• Exercise details: Please set down the data word for word; images do not go in the copy.

• Collected data:
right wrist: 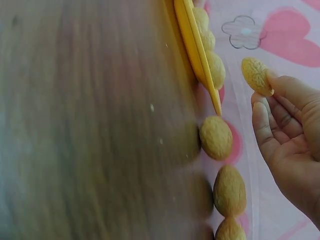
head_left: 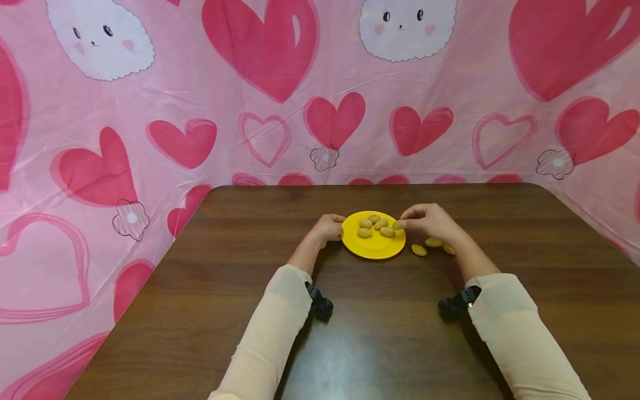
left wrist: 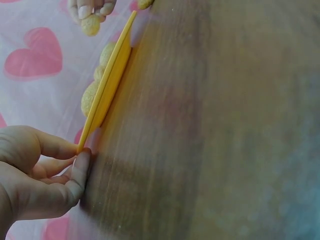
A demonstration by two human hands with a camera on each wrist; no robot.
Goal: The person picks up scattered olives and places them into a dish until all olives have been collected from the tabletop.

• Solution to the exercise:
right wrist: 
head_left: 
left wrist: 
A demonstration by two human hands with a camera on each wrist; no robot.
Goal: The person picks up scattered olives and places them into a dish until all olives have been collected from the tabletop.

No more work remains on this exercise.